A Buenos Aires, Bergoglio amava andare a celebrare la messa nelle cappelle delle villas miseria, in mezzo ai diseredati di quella grande città globale. Per questo la visita agli emarginati di Roma, a cui da decenni si dedica con encomiabile passione la Comunità di Sant’Egidio, è suonata alle orecchie del Pontefice come un ritorno a casa. Un gesto famigliare. Traspariva dalla tenerezza dei gesti e dei sorrisi: perfettamente a suo agio, Bergoglio sa che è da questi uomini e da queste donne che occorre sempre ricominciare. Si potrebbe arrivare a dire che, per capire questo Papa e il suo modo di intendere l’autorità non si può che partire da qui.
Tuttavia, è lecito porsi delle domande: se non è un atto puramente formale, qualcosa che si deve fare per mille motivi più o meno condivisibili, perché Bergoglio abbraccia i poveri? E poi una visita come questa non rischia di lasciare il tempo che trova. Ci sono almeno tre piani che un gesto come quello del Papa mette in movimento. Il primo è quello comunicativo. Da un lato, la visita del Papa attira l’attenzione su coloro che si trovano in questa condizione — e che sono sempre di più, in un mondo continuamente messo a soqquadro da guerre, trasformazioni climatiche, mutamenti culturali —, confermando al tempo stesso a tutti quelli che si trovano in difficoltà che non sono e non saranno dimenticati. In un mondo in cui sembra esistere solo ciò che entra nel circuito mediatico e nel quale non riusciamo più nemmeno a percepire la sofferenza umana che esiste attorno a noi, in un mondo dove alla fine ciò che si afferma è la «globalizzazione dell’indifferenza», non è poco.

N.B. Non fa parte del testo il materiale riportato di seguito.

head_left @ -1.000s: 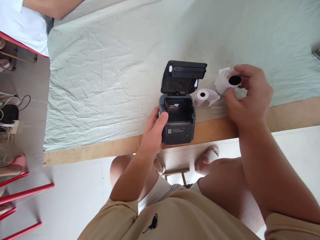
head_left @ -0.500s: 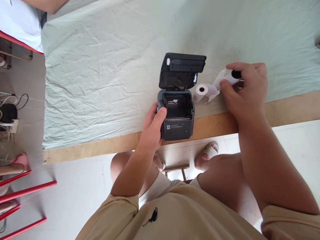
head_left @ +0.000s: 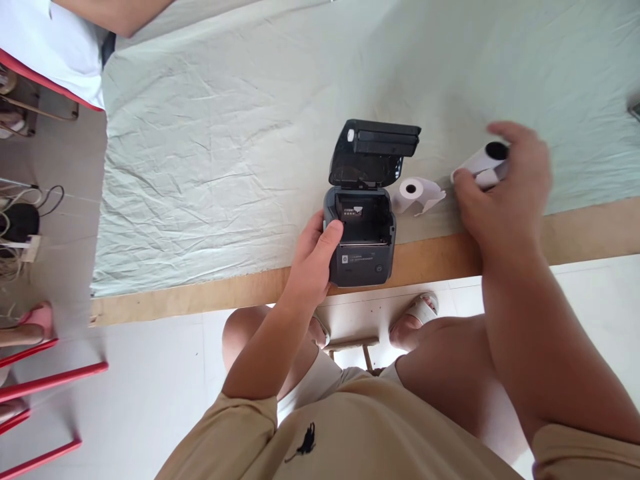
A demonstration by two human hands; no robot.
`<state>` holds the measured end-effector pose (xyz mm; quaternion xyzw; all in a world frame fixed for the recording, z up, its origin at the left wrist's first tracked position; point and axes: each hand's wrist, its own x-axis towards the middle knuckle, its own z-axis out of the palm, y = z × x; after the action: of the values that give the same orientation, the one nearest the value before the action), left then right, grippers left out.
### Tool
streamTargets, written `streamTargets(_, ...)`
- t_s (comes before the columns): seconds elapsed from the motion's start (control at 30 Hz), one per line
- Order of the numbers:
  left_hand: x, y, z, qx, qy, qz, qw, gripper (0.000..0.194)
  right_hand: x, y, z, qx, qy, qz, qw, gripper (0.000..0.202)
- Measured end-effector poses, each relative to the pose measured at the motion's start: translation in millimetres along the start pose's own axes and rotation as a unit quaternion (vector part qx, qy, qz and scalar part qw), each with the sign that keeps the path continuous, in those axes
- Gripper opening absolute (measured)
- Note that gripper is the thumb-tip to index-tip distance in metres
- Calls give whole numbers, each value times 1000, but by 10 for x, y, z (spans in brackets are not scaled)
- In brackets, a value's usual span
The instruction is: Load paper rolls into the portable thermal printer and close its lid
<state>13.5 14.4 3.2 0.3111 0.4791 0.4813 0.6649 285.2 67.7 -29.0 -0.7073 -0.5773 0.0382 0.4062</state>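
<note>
A black portable label printer (head_left: pixel 363 267) is near the table's front edge with its lid (head_left: pixel 373 153) swung up and its paper bay bare. My left hand (head_left: pixel 315 257) grips the printer's left side, thumb over the rim. Just right of the printer, a small white paper roll (head_left: pixel 411 189) lies with its loose end curling out. Farther right, my right hand (head_left: pixel 520 180) is around a larger paper roll (head_left: pixel 477 162) with a wide black core. The thumb presses on this roll while the forefinger is raised off it, slightly blurred; the other fingers are partly hidden.
A pale green cloth (head_left: pixel 215 147) covers the wooden table (head_left: pixel 190 295). Another person's arm (head_left: pixel 117 13) is at the upper left. Red metal legs (head_left: pixel 55 381) and tangled cables (head_left: pixel 20 220) are on the floor at left. A dark object (head_left: pixel 634 110) lies at the right edge.
My right hand has moved right with the larger roll, away from the small roll, and its forefinger has lifted. My left hand still grips the printer. The whole view has shifted slightly.
</note>
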Motion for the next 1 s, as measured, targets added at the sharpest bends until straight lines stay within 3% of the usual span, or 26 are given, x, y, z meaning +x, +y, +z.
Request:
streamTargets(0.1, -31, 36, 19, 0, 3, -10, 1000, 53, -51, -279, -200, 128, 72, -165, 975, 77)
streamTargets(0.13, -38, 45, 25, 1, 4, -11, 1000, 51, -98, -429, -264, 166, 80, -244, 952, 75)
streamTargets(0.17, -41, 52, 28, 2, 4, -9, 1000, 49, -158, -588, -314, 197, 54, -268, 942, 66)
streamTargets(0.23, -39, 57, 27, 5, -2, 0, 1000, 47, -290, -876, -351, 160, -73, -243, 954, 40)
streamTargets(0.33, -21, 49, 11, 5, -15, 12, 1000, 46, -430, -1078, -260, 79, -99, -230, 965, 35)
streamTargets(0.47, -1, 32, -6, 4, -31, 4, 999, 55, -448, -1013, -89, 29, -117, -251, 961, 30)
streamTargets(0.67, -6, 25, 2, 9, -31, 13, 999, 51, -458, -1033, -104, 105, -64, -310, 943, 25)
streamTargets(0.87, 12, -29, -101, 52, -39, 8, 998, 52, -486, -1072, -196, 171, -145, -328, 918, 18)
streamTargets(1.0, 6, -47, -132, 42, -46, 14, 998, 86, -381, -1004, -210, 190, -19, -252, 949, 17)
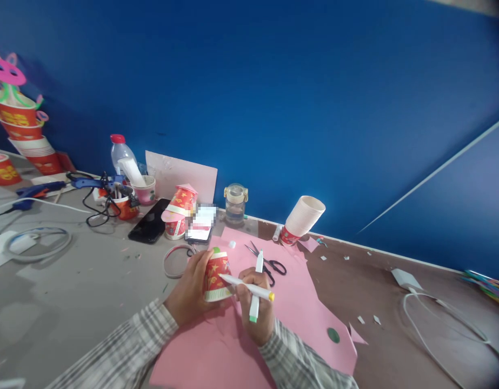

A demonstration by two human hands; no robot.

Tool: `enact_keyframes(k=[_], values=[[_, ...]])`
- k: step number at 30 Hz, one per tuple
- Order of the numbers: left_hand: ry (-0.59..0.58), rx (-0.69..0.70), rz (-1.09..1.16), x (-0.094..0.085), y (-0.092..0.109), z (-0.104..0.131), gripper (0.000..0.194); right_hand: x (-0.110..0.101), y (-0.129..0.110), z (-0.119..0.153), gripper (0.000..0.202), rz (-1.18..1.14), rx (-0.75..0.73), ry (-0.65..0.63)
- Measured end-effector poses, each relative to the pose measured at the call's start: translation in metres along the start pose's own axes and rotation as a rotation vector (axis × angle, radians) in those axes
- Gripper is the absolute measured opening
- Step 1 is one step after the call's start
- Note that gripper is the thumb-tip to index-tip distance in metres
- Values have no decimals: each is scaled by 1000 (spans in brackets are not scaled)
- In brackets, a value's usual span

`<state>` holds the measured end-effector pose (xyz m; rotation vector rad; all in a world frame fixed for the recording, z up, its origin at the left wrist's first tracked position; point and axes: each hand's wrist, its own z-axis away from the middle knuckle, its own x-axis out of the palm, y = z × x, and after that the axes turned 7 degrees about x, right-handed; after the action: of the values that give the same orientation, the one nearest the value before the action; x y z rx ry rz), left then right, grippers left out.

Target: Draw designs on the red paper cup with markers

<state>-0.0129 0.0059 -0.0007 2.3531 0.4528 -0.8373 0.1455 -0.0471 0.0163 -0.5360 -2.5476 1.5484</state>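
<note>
My left hand (191, 288) is wrapped round the left side of a red paper cup (218, 272) with yellow stars, standing rim down over pink paper (298, 302). A bit of green shows at its top. In my right hand (256, 310) is a white marker (249, 287) with a yellow end; its other end points at the cup's side. The same hand also holds a second white marker (255, 302) with a green end, crossing the first. Black-handled scissors (269, 265) lie on the paper just beyond my right hand.
Behind stand a water jar (235, 204), a phone with a lit screen (200, 224), a decorated cup figure (180, 210) and a stack of paper cups (304, 217). Glue guns (38, 190), cables and a dark phone (149, 221) lie left. A blue wall (273, 97) bounds the table.
</note>
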Motion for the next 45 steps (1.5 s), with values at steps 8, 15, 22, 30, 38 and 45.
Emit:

Il secondo piano è quello della rigenerazione della coscienza personale e istituzionale. L’esposizione diretta a chi è in condizione di povertà aiuta a rimettere in discussione le priorità di quello che si fa. Fermarsi, parlare, toccare e farsi toccare dal povero ci aiuta a non dimenticare, come invece ci capita spesso, che il fine di ciò che facciamo non può che essere l’uomo.
Il terzo piano è quello dell’azione, che di conseguenza dovrà venire.Anche se nessuno è in grado da solo di risolvere gli enormi problemi umani e sociali in cui siamo immersi, è però possibile rinnovare la determinazione personale e istituzionale ad andare nella direzione di una maggiore giustizia. Superando gli indugi e le difficoltà che s’incontrano sul cammino.
L’aspetto sorprendente è che una tale idea di autorità — la stessa per cui Francesco ha rifiutato l’appartamento papale per vivere a Santa Marta — trova oggi imprevedibili echi nel mondo politico: da José Mujica, il presidente dell’Uruguay, amatissimo dal suo popolo, che vive in condizione molto modeste ad Andrej Kiska, il neoeletto presidente slovacco che ha invitato alla festa per il suo insediamento i senzatetto e gli emarginati, annunciando che devolverà ai poveri il suo stipendio. Come a dire che, nel nostro tempo, la grave crisi economica e sociale, assieme a una più evoluta coscienza morale, sembra sollecitare un’idea nuova d’autorità: per essere riconosciuta e legittimata, non deve mai dimenticare quello che Boltanski chiama «il principio di comune umanità». Che è poi il bene più grande che tutti gli esseri umani condividono.